TASK TO COMPLETE:
Line filter on the word "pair": copy each matching line from the entries.

EXERCISE INPUTS:
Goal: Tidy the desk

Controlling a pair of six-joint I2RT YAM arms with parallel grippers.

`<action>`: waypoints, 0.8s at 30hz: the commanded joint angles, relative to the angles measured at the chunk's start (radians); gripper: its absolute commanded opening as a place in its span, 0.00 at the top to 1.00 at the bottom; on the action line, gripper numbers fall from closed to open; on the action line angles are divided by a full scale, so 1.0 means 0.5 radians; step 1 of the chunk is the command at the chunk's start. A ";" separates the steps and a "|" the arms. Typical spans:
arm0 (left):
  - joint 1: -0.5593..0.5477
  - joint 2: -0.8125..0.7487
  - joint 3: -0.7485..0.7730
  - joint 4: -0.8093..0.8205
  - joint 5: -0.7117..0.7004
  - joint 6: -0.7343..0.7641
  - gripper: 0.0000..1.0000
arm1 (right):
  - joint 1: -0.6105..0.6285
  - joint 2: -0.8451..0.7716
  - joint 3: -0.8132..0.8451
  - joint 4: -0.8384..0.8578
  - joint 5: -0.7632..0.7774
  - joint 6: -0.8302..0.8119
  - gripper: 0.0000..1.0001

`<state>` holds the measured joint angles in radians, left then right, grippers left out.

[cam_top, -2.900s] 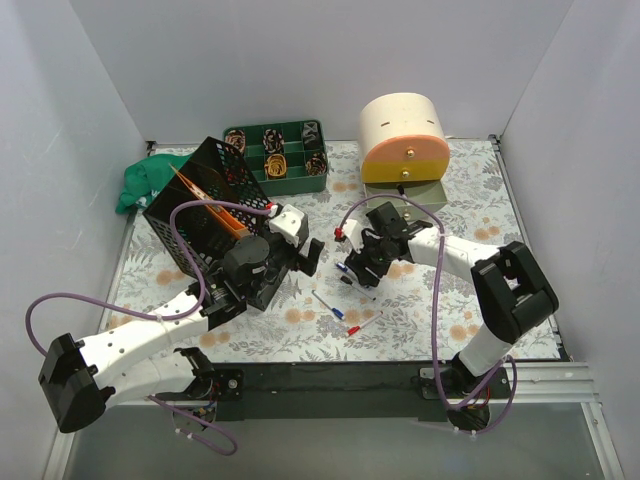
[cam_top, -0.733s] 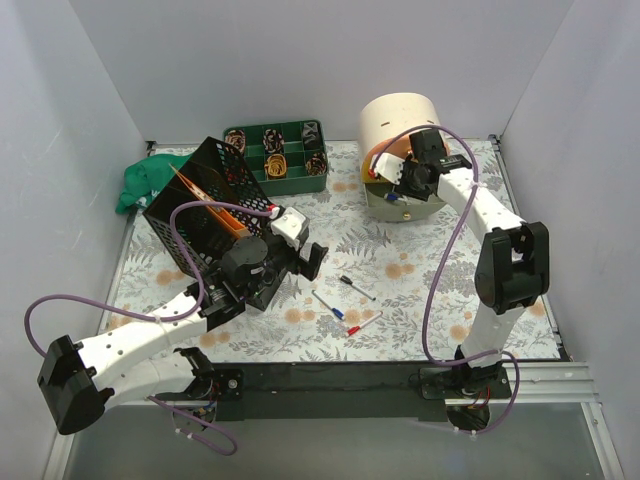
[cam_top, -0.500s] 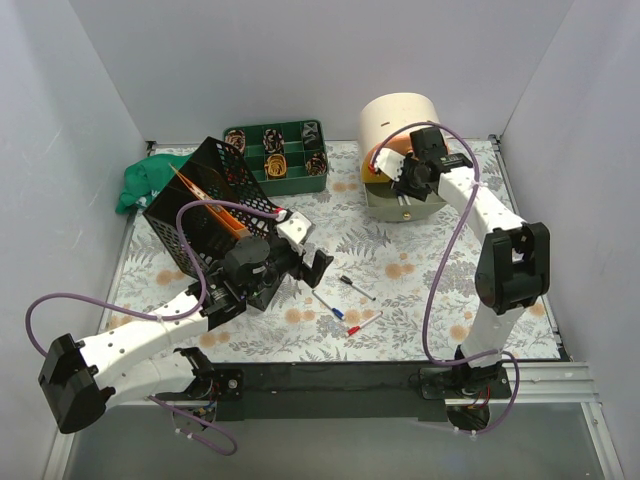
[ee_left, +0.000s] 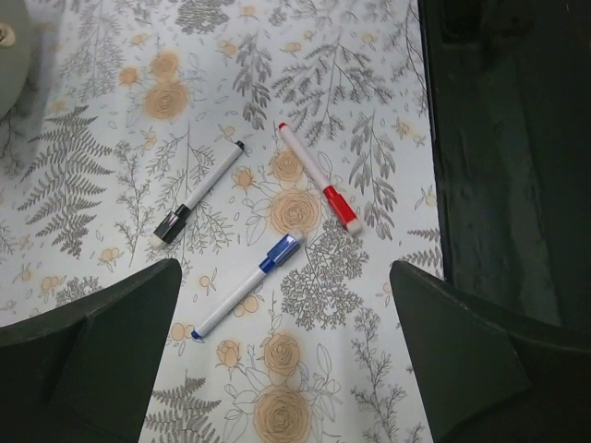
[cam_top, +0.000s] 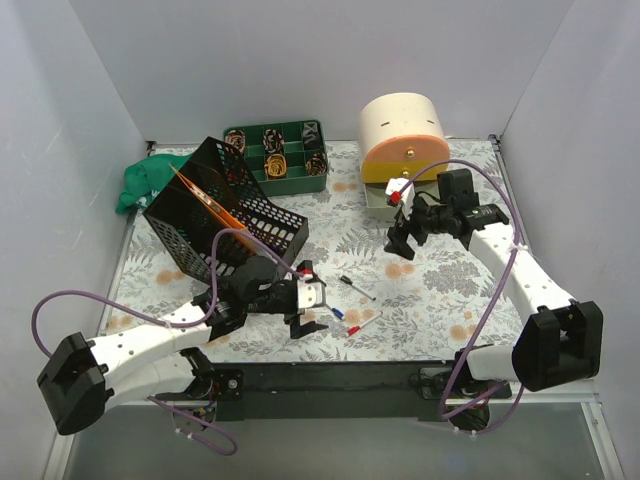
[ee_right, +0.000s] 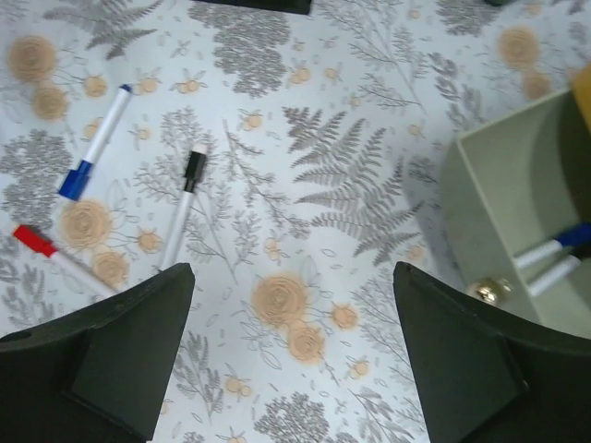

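The floral desk holds three loose markers near the front: black-capped, blue-capped and red-capped. My left gripper is open and empty, low over the desk just left of them. In the left wrist view the gripper has the blue, black and red markers ahead of it. My right gripper is open and empty, above the desk in front of the open drawer. The right wrist view shows this gripper, the black marker and the drawer holding a blue-capped marker.
A round cream and orange box sits above the drawer at the back right. A tilted black mesh rack stands at the left, a green compartment tray at the back, and a green cloth at the far left.
My right gripper went from the markers to the drawer, then drew back open over the desk. My left gripper moved from beside the rack forward and down to the loose markers.
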<state>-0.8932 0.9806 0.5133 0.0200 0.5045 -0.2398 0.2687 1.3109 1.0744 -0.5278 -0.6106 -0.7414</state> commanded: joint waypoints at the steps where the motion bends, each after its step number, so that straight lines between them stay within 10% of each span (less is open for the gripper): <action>1: 0.004 0.088 0.093 -0.266 0.191 0.461 0.02 | -0.040 -0.081 -0.047 0.019 -0.429 0.029 0.02; 14: 0.004 0.990 0.805 -0.997 -0.079 0.921 0.18 | -0.129 -0.655 -0.431 0.421 -0.457 0.216 0.02; 24: 0.004 1.306 0.974 -1.129 -0.208 1.068 0.54 | -0.151 -0.701 -0.434 0.420 -0.515 0.216 0.03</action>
<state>-0.8932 1.6394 0.9779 -0.5049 0.4282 0.2325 0.2028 0.9821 0.8673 -0.3557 -0.8280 -0.6487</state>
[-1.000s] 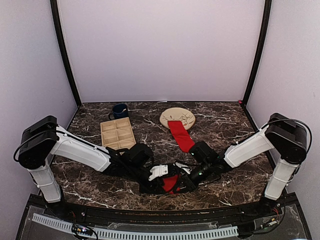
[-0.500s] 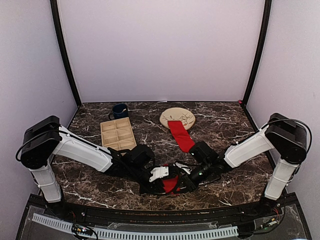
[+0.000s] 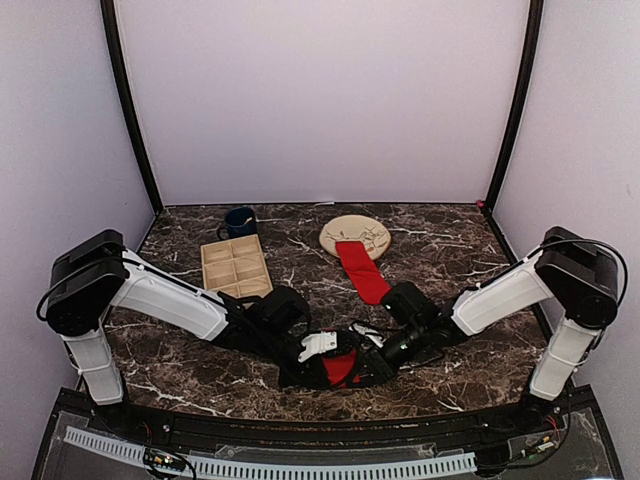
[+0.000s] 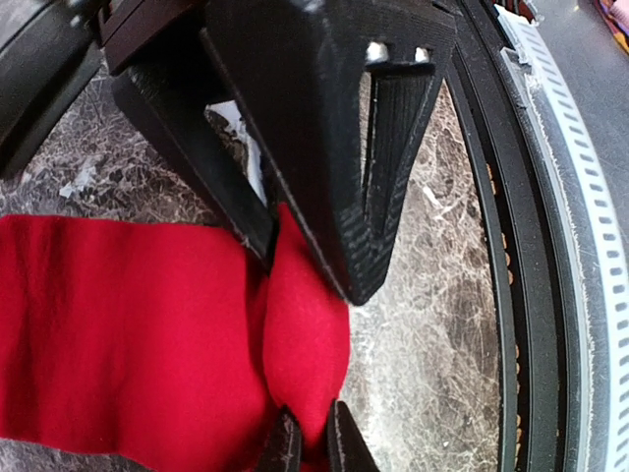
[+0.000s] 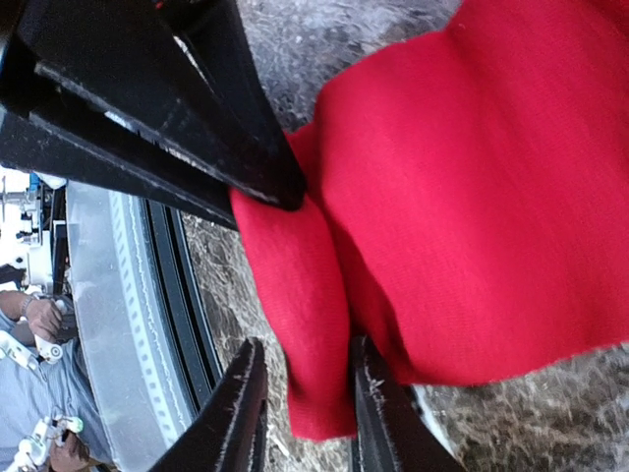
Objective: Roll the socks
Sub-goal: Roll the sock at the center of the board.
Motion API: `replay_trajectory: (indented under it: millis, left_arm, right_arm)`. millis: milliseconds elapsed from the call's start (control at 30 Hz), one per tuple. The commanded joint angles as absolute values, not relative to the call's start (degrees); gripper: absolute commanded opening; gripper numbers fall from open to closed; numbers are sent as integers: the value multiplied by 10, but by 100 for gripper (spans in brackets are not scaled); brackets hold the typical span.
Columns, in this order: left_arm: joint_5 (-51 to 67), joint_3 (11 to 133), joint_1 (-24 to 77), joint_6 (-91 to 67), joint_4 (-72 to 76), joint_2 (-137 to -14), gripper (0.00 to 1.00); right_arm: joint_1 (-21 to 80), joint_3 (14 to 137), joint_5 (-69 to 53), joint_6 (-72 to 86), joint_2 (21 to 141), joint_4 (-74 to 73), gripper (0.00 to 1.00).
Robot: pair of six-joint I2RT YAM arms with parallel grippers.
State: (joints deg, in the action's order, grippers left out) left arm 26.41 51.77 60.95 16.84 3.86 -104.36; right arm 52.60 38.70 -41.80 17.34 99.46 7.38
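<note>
Two red socks are in view. One sock lies stretched from the beige plate toward the front. The other sock lies near the table's front edge with its end bunched into a fold. My left gripper is shut on that fold, pinching it between its tips. My right gripper faces it from the other side, its jaws open around the same fold, with a gap showing beside one finger.
A round beige plate sits at the back centre under the far sock's end. A tan compartment tray and a dark blue mug stand at the back left. The black rail of the front edge runs just behind the grippers.
My right gripper's jaws have come apart from the sock's fold, and my left gripper's jaws have closed on it. Both arms have stayed almost in place.
</note>
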Motion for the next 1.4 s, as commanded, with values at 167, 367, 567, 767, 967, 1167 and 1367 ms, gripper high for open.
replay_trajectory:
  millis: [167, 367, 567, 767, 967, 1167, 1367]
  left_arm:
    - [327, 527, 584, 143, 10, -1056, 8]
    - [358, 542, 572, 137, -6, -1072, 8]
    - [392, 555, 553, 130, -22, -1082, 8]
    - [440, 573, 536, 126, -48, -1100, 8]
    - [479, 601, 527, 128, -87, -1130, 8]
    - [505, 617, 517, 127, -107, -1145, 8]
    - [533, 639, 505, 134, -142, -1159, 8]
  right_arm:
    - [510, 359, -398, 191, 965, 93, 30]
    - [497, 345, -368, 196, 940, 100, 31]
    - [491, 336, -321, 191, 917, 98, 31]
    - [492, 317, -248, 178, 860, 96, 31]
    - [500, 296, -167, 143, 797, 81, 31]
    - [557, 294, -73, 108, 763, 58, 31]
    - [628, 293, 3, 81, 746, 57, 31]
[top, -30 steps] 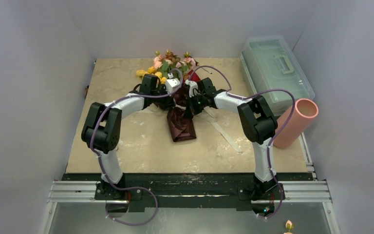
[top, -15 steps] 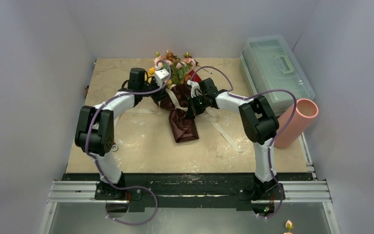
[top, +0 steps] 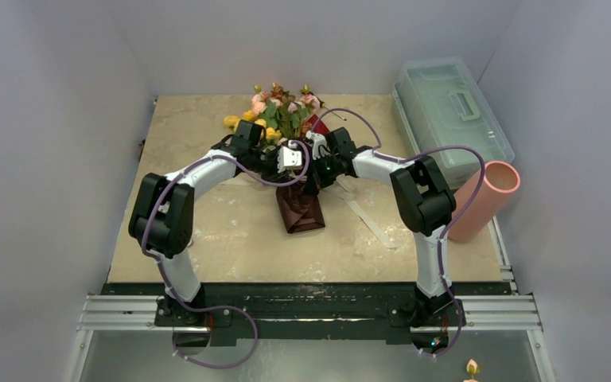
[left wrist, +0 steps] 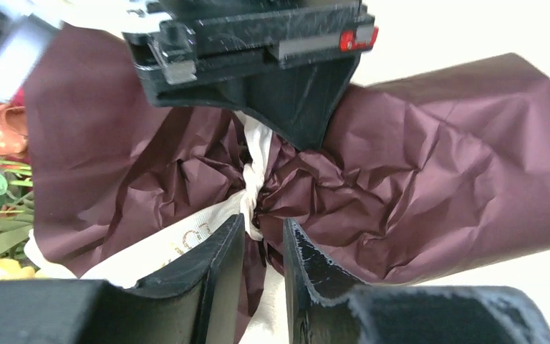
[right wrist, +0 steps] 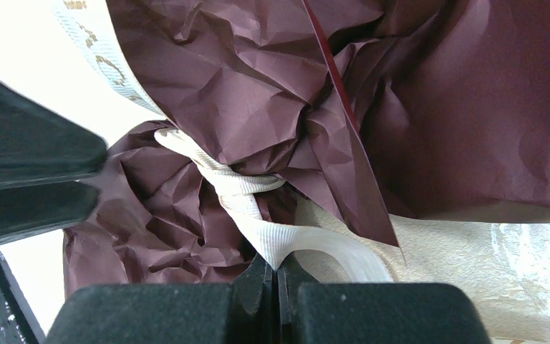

SOLUTION TO THE EXERCISE:
Controlling a pair of six-joint I2RT YAM arms with parallel grippers.
Robot: pair of six-joint I2RT YAM arms with parallel grippers.

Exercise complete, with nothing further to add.